En los inicios de la Era de los Mitos, Malerion despertó solo y sin recuerdos en el reino de Ulgu, en forma de una entidad etérea y sombría. A través de su odio, logró recuperar sus memorias y adoptar una forma física. En su travesía por las tierras de Ulgu, exploró sus trece dominios, encontrando criaturas extrañas, pero ninguna era como él. Un día, se cruzó con Morathi, quien había sido su madre en el Mundo-que-fue. Ella también había cambiado y no venía sola, pues le acompañaba una camarilla de demonios de la sombra. Su reencuentro fue hostil, marcado por el odio y frías recriminaciones, ya que se habían separado como enemigos en el pasado. No obstante, a pesar de la falta de confianza, ambos acordaron finalmente una tregua. Fue en este contexto que Sigmar los encontró unidos, y juntos aceptaron unirse a su creciente alianza.

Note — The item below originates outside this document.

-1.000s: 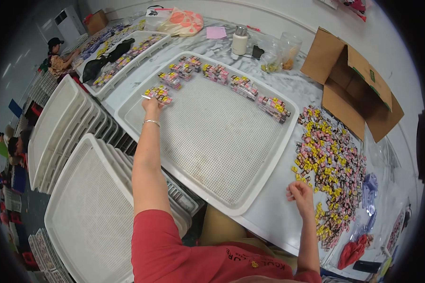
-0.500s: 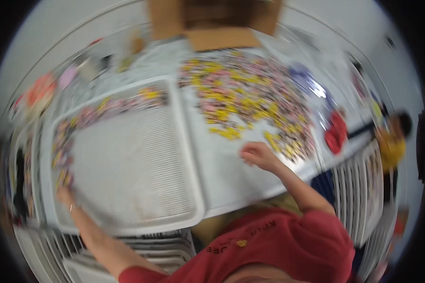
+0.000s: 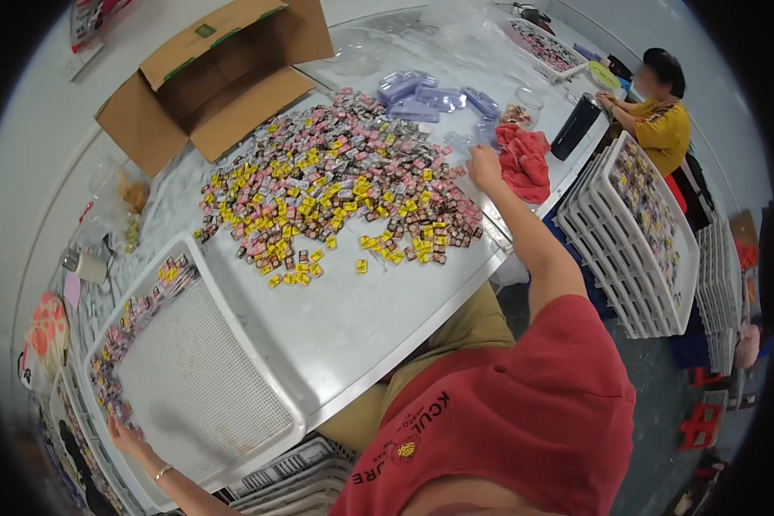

Alarielle y el Reino de la Vida

Por último, en el Reino de Ghyran, Alarielle creó a la raza de los Sylvaneth a partir de su semilla los que se expandieron por todo el reino. En estos tiempos Alarielle media en las diversas rivalidades que surgieron entre humanos y Sylvaneth. El Roble de Eras Pasadas, un fragmento superviviente del Mundo-que-fue, terminó descansando en Ghyran. Sigmar acudió a investigar y trajo la civilización y el orden a los humanos que allí habitaban. A partir de entonces los humanos guiados por Sigmar y los Sylvaneth por Alarielle alcanzaron acuerdos que sentaron los cimientos para una duradera la paz en el Reino de la Vida. Con la expansión de las civilizaciones de Sigmar por los Reinos Mortales el Dios-Rey solicitó a Alarielle que se uniera al panteón que estaba formando, a lo cual la diosa de la vida aceptó.

El Panteón de Sigmar.

Al terminar sus viajes, Sigmar volvió a los Cielos de Azyr, una vez allí invocó a los seres más poderosos que había encontrado durante su viaje. Jamás se habían juntado tales criaturas entre los que destacaban los dioses. Para recibirlos como se merecían aplanó la cima del Monte Celestian, la cumbre más alta de todo Azyr dando un puesto a cada uno de ellos debajo de las estrellas. Aunque muchos de los dioses eran viejos enemigos, con muchas diferencias y rencillas pendientes, se llegó a un acuerdo entre todos los presentes. Se nombró un protector para cada uno de los Ocho Reinos Mortales y delimitando sus fronteras y zonas de domino. Un juramento de alianza dio lugar a una era dorada. Estos fueron los protectores elegidos para cada reino: 

Azyr, Reino de los Cielos: Sigmar 

Shyish, Reino de la Muerte: Nagash 

Ulgu, Reino de las Sombras : Malerion 

Chamon, Reino del Metal: Grungni 

Aqshy, Reino del Fuego: Grimnir  

Ghyran, Reino de la Vida: Alarielle 

Ghur, Reino de las Bestias: Gorkamorka 

Hysh, Reino de la Luz: Tyrion 

Hubo una edad dorada de cooperación que hizo que proliferaran muchos asentamientos y ciudades en todos los Reinos. Grungni enseñó a la humanidad cómo trabajar el metal y Nagash impuso orden entre los espíritus de los muertos, mientras sus muertos andantes sin mente ayudaban a construir ciudades y estructuras defensivas en el reino de la Muerte. El comercio entre reinos era próspero y abundante y, pese a las diferencias, su sólida alianza les permitió sobreponerse a todas ellas.